Sexta-feira, 13 de Novembro de 2009
Tripoli, 1995
Ainda não tenho idade para calcorrear as ruas, como vim a fazer anos depois em muitos outros locais do mundo. Aqui cheguei depois de uma viagem muito arenosa, com pouco verdura, que não consigo descrever como bonita. Há sítios do planeta que por muito que nos esforcemos não temos a capacidade de os transformar. Apenas na cultura com o homem, errante, a dizer o que a Natureza silencia.

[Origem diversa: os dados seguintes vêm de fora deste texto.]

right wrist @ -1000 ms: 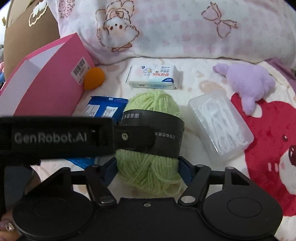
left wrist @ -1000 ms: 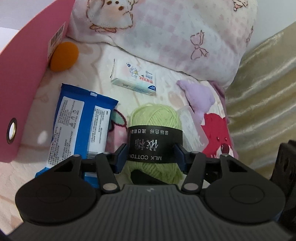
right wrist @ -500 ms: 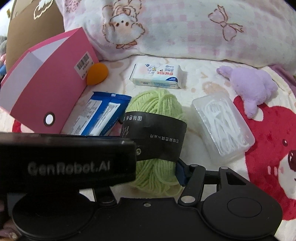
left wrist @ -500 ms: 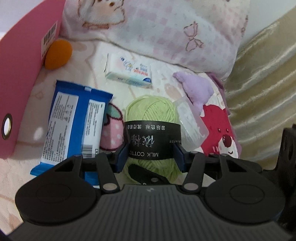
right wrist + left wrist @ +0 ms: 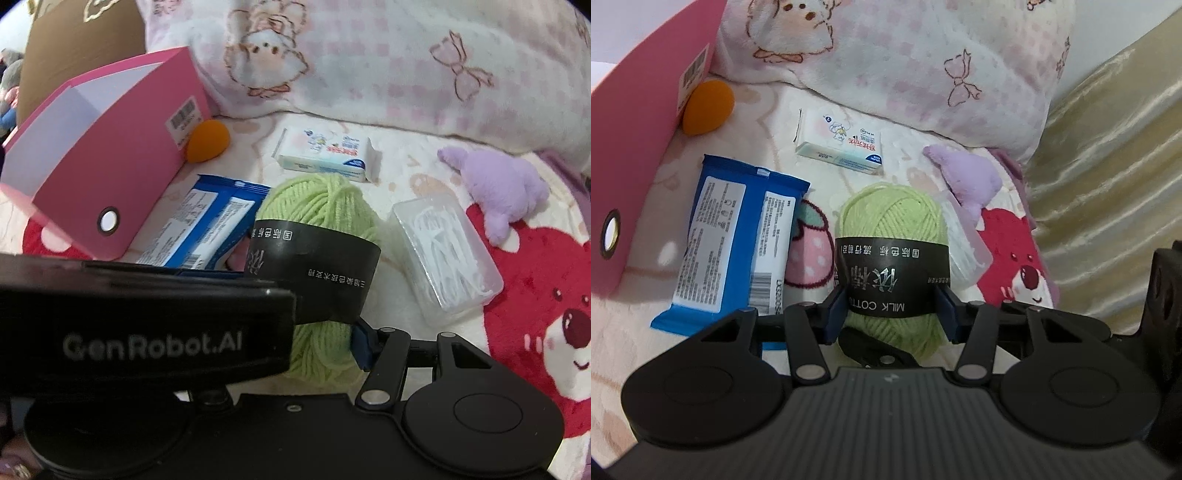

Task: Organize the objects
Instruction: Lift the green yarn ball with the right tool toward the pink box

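The green yarn ball (image 5: 892, 221) is clamped by the left gripper (image 5: 891, 312) and pinched lower down by the right gripper (image 5: 325, 343).

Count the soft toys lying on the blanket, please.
1: a purple soft toy lies beyond the clear plastic box, near the pillow. The bears are only printed on the blanket. Others may be hidden behind the tongs.
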Tool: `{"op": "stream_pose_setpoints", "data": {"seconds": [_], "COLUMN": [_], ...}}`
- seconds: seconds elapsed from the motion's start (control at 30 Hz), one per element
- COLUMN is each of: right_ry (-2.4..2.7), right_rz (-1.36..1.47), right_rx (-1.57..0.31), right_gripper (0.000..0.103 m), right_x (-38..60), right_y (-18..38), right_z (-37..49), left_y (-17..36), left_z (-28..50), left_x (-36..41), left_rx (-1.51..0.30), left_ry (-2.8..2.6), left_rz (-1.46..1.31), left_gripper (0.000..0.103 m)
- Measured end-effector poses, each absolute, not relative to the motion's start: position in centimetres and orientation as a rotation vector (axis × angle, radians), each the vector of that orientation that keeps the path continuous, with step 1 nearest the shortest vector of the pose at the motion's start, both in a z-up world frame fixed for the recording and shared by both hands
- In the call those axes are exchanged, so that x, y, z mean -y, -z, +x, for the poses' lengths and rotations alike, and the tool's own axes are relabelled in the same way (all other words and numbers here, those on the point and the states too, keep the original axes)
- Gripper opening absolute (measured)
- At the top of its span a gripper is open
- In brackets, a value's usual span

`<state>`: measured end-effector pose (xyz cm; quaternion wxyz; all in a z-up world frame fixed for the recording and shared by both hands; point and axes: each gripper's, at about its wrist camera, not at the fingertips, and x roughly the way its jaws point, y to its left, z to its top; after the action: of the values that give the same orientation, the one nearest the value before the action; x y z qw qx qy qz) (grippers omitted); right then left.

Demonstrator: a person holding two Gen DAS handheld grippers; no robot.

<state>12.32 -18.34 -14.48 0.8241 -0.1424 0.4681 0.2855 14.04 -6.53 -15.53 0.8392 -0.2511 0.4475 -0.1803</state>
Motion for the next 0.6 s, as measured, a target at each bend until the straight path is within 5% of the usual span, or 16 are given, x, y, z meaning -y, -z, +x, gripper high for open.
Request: {"op": "stream_pose_setpoints", "data": {"seconds": [0.6], "right_ry": [-0.675], "right_rz": [-0.232], "right_rx": [-0.951], "right_gripper": [0.061], "right_x": [19.0], "right_y": [10.7], "right_z": [8.4], "left_y": [11.0], "left_z": [10.5], "left_x": [5.2], "left_rx": [-0.977], "left_ry": [0.368], "left_rz": [-0.511], "left_gripper": [0.05]}}
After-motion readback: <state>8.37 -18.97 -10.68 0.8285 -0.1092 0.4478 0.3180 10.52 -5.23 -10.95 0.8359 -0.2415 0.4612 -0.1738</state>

A praça está cheia de homens de pijamas brancos, que na minha inocência penso ser a moda cá da zona. A sineta toca cinco vezes por dia e os ditos cujos vão até uns prédios esquisitos levantar o rabiote. Antes, porém, lavam os pés com muito vigor. Fazem uma fila e os seguintes lavam-se na água suja do parceiro anterior. Pouco interessa. Dizem que é purificada.
Está sol. A praia está deserta e alguém escreveu o teu nome em toda a parte. A bordo das palavras guiemo-nos até Lisboa, cidade de paredes pintadas com dizeres revolucionários sem sentido. As vendedeiras fazem o seu trabalho no mercado, com os pregões a captarem clientes que se esgrimam pelo melhor pedaço de fruta, carne suculenta ou simplesmente para queimar um pouco mais a pele enquanto se comem umas tâmaras.
Não fosse eu a minha figura futura e teria de haver aqui história, episódio, segmento!
“Eu calço 39 patroa. Deixe-me ver se estes servem”
Ahmed(nome ficticio) leva à boca as dentaduras colocadas no mercado. Quer ficar bonito para o encontro com Al – Jalula. Aquele modelo não serve. Voltando a pousar, Ahmed dá o toque a Abdullah. Afinal ele é que calça o 40 e até tem os molares rebaixados. E Abdullah experimenta. Serve!
Terça-feira, 12 de Agosto de 2008
Sons do Magrebe
É a verdadeira música cebola. Para quem come pela primeira vez pode ser repugnante. Mas quem continua, sabe que uma boa salada não pode deixar de ter o gostinho da cebola. Assim acontece com a música árabe que, quando bem apreciada, pode ter uma sonoridade inigualável e, acima de tudo, extremamente alegre e bem-disposta.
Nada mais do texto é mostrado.